O risco associado à privação financeira é contudo inequívoco: as pessoas com dificuldades económicas têm um risco de perturbação mental 2,5 vezes superior e um pouco maior ainda quando se analisa apenas a depressão. E mais do que as pessoas que dizem ter dificuldade em pagar dividas ou comprar bens secundários, são aqueles que dizem ter falta de dinheiro no dia a dia para alimentação ou pagar água e luz que estão em maior risco.

Grande impacto social

Segundo os dados preliminares agora divulgados, os impactos da perturbação mental são vastos. Os investigadores concluirão que 14% tem incapacidade para o trabalho, mas há impactos significativos na vida familiar e no desempenho laboral.

Quando analisaram as pessoas que referiram ter faltado um dia ao trabalho na semana anterior ao estudo, havia uma incidência de 15% de depressão neste grupo, o que leva a equipa alertar para os elevados custos sociais e económicos da doença mental.

Outro dado destacado foi o aumento do consumo de psicofármacos neste período, área em que Portugal já registava um consumo elevado: a percentagem de portugueses que toma antidepressivos ou ansiolíticos passou de 22,5% para 28,6%, sendo que os homens registaram um aumento ainda maior na toma de ansiolíticos.

Os investigadores analisaram ainda o acesso aos cuidados de saúde e concluíram que a falta de perceção das pessoas sobre a necessidade de procurar ajuda continua a ser maior barreira, seguida das dificuldades estruturais como os custos de consultas, dificuldade de marcação ou o estigma e negação associados à doença.

Embora a falta de perceção seja o principal motivo para não procurar ajuda, os investigadores revelam que a percentagem de inquiridos que apresenta como motivo para não fazer tratamento razões como 'não poder custear a ida ao médico' passou de 22% para 36%.

Há ainda diferenças acentuadas entre grupos sociais.

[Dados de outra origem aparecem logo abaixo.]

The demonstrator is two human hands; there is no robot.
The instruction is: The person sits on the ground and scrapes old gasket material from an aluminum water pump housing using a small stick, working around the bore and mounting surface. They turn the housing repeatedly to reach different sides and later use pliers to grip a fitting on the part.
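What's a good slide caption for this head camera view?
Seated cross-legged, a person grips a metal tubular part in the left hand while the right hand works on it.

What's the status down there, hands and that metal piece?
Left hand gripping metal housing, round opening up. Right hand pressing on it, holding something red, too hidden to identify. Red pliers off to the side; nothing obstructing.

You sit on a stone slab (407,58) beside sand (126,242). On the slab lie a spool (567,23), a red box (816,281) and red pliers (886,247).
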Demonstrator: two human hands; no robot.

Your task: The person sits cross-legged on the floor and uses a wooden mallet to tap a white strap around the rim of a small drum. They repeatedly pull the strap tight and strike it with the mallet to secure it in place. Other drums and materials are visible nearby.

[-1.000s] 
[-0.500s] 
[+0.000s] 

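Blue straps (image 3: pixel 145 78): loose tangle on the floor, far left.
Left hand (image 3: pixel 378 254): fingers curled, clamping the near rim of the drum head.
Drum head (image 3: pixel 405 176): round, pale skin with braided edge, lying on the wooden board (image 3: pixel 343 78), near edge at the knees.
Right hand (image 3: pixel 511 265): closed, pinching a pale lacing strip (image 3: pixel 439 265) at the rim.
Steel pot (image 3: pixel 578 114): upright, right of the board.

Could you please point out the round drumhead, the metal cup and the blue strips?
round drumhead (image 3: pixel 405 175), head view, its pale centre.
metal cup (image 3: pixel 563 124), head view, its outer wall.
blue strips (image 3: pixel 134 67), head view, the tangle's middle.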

Os investigadores concluíram, por exemplo, que pessoas com curso universitário têm cinco vezes mais facilidade em procurar um psiquiatra.

Chegar ao grupo escondido

“Há dois ´Portugais’. O Portugal que muitos de nós conhecemos, quem está aqui em Lisboa, da classe média, de pessoas que mantiveram a sua vida mesmo com alguns cortes, e há um grupo de pessoas que sofreu muito e se calhar nós, profissionais de saúde e investigadores, estamos demasiado longe deste grupo de pessoas, também porque é um grupo muitas vezes escondido”, disse José Caldas de Almeida, coordenador do estudo. “Este grupo existe e este estudo mostra que foi duramente atingido”, acrescentou o investigador, sublinhando que há pessoas que nunca irão recuperar.

Caldas de Almeida destacou ainda alguns resultados que devem ajudar a discutir a resposta da saúde mental no país, que deverá ser mais próxima da população. 

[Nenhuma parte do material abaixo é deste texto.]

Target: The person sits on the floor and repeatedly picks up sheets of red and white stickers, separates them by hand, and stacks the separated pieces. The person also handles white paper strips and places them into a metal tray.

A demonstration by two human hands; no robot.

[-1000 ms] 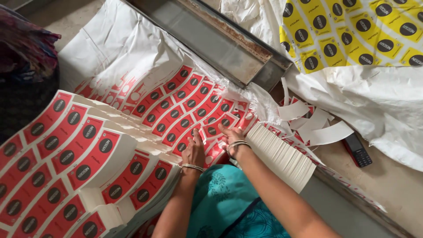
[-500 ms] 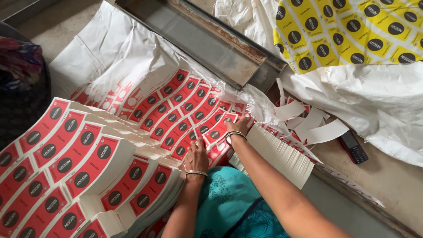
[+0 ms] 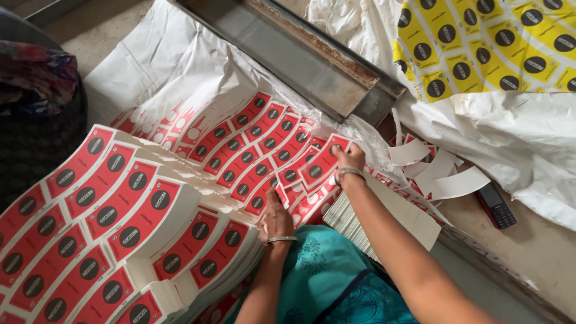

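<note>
Head view: looking down at both hands, working over red die-cut labels on a floor.
Right hand (image 3: 350, 161): pinching the near corner of a red sheet (image 3: 264, 150), fingers clamped together on its edge.
Left hand (image 3: 276, 219): lying flat on the sheet's lower end, fingers together, pressing down, clamped on nothing.
Red sheet: lying mid-floor on a white sack (image 3: 162, 78), rows of curved labels not yet broken out, just below the metal tray (image 3: 300, 54).
Done: standing at the left edge, tall stacks (image 3: 102, 222) of separated red labels, squared up in rows, by the look of it a good share already sorted.
More done: leaning against the right forearm, a white-edged bundle (image 3: 390, 219) of cut pieces.
Left: judging from the sheet under the hands and more red pieces showing beneath it, several sheets waiting; how many, cannot tell.
Scrap: lying right of the right hand, curled white offcuts (image 3: 438, 174).
Far right corner: spreading over another white sack, yellow sheets (image 3: 486, 42), untouched.
Right edge: resting near the offcuts, a dark phone (image 3: 495, 206).
Left corner: showing a patterned cloth (image 3: 36, 78).
</note>
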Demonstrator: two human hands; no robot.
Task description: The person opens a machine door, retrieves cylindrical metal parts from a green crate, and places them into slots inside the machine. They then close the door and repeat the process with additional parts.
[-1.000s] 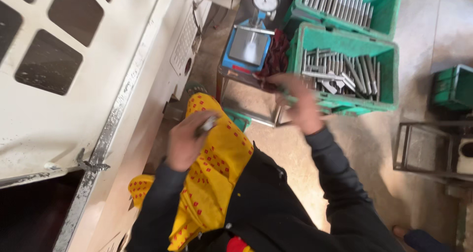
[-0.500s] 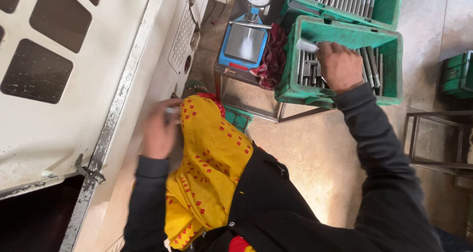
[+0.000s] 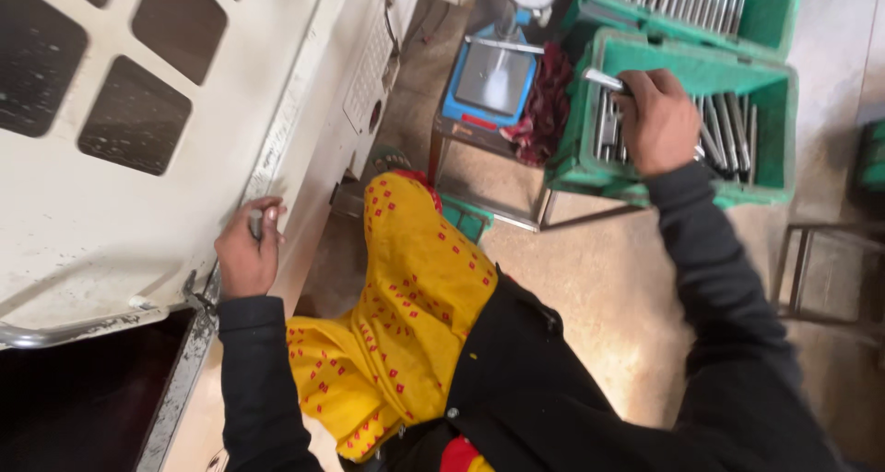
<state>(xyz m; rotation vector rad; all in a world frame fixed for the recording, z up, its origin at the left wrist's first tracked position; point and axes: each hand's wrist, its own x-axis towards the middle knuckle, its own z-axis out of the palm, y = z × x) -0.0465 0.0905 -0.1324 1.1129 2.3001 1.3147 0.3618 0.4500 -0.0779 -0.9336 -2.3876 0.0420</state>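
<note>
The right hand (image 3: 659,122) is over the nearer green crate (image 3: 682,62), fingers curled around a steel rod (image 3: 604,80) whose end juts out to the left above the other rods (image 3: 728,131) lying in the crate. The left hand (image 3: 247,251) rests against the edge of the white machine panel (image 3: 138,177), closed around a small metal piece (image 3: 258,221). Just beside the crate lie a dark red rag (image 3: 546,103) and a blue gauge stand (image 3: 489,76), with a second green crate (image 3: 691,2) of rods behind
</note>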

É preciso reforçar redes de suporte social, uma vez que parecem ser um fator protetor. Sobre o SNS, o especialista defendeu que, apesar das deficiências e barreiras, o sistema aguentou o embate da crise e dos cortes financeiros. “As omeletes foram fantásticas? Não foram, mas aguentou”.

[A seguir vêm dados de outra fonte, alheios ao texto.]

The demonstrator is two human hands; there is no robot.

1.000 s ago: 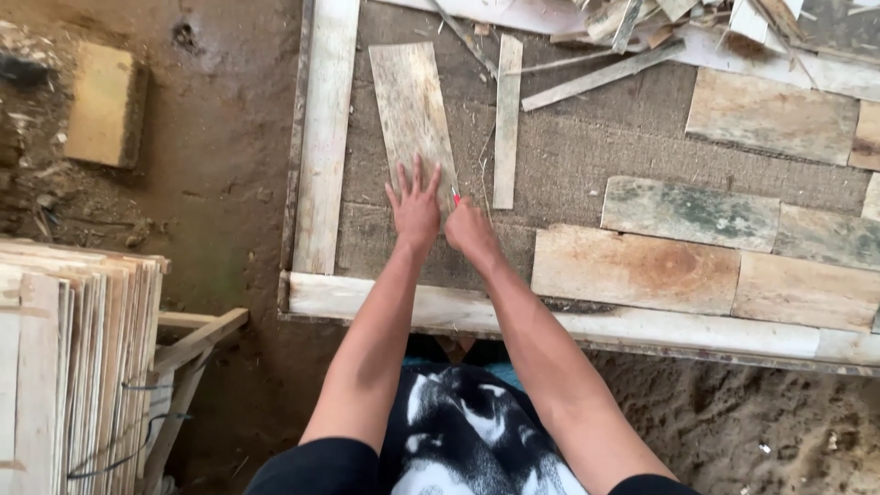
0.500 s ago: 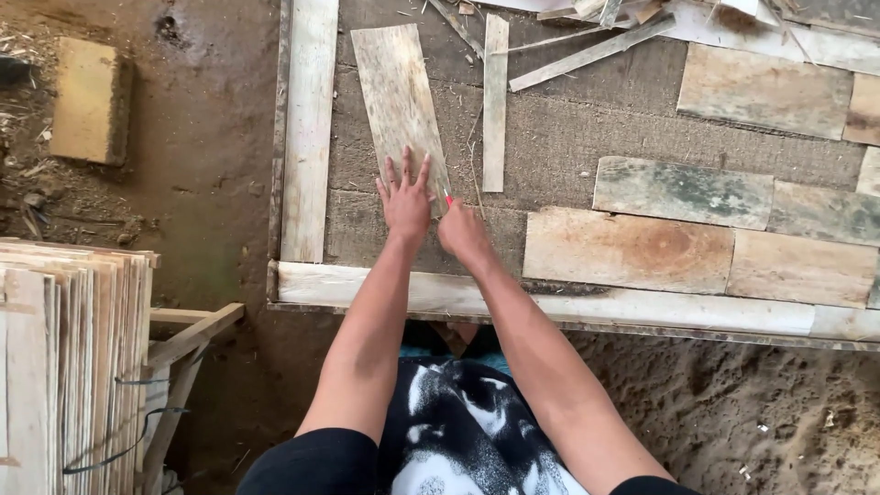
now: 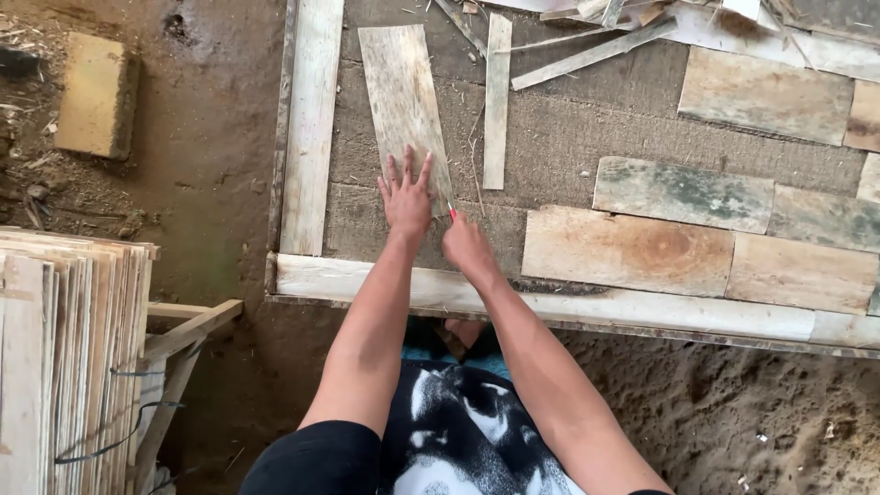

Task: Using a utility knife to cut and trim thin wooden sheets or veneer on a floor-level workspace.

O perito sublinhou que os cuidados primários, a principal resposta para os casos de perturbação mental no país, acabam por garantir uma boa acessibilidade, mas falta reforçar o acompanhamento. “Asseguram duas a três consultas por ano mas isto para os problemas psiquiátricos e saúde mental não resolve. Falhamos no acompanhamento dos casos. Damos resposta a situações agudas, não damos acompanhamento suficiente às situações crónicas”.